Com a Lei nº 9.732/98, essa restrição passou para o §8º do artigo 57 que explicitou a penalidade cabível no caso de descumprimento da ordem nele contida, qual seja, o cancelamento do benefício.
O tema é polêmico, já tendo havido pronunciamento do Poder Judiciário afastando a aplicação desse dispositivo, por entender que ele é inconstitucional. A questão chegou ao Supremo Tribunal Federal que, em recente decisão, reconheceu a repercussão geral da matéria.
Diante dessas divergências é que desenvolvemos o nosso estudo, apresentando os argumentos contra e favoráveis à constitucionalidade do artigo 57, §8º, da Lei nº 8.213/91, assim como nossa posição acerca do assunto.
DESENVOLVIMENTO
O legislador, partindo do pressuposto de que a exposição do segurado a agentes nocivos compromete mais cedo sua capacidade para o trabalho, houve por bem autorizar a concessão de aposentadoria com uma contagem de tempo diferenciada.
Assim, a aposentadoria especial surgiu com a Lei nº 3.807/60 como espécie de aposentadoria por tempo de serviço, sendo concedida ao segurado com, no mínimo, 50 anos de idade, 15 anos de contribuição e 15, 20 ou 25 anos de tempo de serviço em atividades penosas, insalubres ou perigosas.

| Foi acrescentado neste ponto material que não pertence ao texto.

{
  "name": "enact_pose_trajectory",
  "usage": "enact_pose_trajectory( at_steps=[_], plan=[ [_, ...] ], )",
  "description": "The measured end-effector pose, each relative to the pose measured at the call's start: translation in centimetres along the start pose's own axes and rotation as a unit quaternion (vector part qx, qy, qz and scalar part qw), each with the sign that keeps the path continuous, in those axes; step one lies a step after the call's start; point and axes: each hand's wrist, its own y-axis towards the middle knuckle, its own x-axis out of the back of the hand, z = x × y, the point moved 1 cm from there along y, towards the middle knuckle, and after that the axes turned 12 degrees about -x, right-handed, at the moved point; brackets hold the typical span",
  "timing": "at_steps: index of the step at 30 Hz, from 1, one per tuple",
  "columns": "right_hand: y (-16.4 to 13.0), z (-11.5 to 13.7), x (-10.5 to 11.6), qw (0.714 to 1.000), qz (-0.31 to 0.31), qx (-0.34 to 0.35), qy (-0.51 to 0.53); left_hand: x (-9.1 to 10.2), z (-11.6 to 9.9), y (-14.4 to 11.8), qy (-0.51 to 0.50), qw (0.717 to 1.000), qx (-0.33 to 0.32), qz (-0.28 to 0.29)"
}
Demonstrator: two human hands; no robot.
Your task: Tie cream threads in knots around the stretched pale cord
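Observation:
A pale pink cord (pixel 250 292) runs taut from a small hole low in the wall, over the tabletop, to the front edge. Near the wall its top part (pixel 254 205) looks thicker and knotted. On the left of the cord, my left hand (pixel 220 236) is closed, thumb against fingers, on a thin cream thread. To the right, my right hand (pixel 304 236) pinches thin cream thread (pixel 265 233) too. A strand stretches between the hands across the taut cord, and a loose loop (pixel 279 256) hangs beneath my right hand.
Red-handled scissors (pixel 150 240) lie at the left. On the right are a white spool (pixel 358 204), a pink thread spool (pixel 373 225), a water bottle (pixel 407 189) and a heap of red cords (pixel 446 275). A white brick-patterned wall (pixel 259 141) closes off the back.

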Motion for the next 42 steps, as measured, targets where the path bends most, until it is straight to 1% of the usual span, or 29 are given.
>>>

Na Constituição Federal de 1988, a aposentadoria especial foi inicialmente prevista no artigo 202, II:
“Art. 202. É assegurada aposentadoria, nos termos da lei, calculando-se o benefício sobre a média dos trinta e seis últimos salários de contribuição, corrigidos monetariamente mês a mês, e comprovada a regularidade dos reajustes dos salários de contribuição de modo a preservar seus valores reais e obedecidas as seguintes condições:
(...)
II - após trinta e cinco anos de trabalho, ao homem, e, após trinta, à mulher, ou em tempo inferior, se sujeitos a trabalho sob condições especiais, que prejudiquem a saúde ou a integridade física, definidas em lei;
(...)”
Com a EC nº 20/98, a matéria passou a ser tratada no §1º, do artigo 201[1]:
“Art. 201. A previdência social será organizada sob a forma de regime geral, de caráter contributivo e de filiação obrigatória, observados critérios que preservem o equilíbrio financeiro e atuarial, e atenderá, nos termos da lei, a: (Redação dada pela Emenda Constitucional nº 20, de 1998)
(...)
§ 1º É vedada a adoção de requisitos e critérios diferenciados para a concessão de aposentadoria aos beneficiários do regime geral de previdência social, ressalvados os casos de atividades exercidas sob condições especiais que prejudiquem a saúde ou a integridade física, definidos em lei complementar. (Redação dada pela Emenda Constitucional nº 20, de 1998)”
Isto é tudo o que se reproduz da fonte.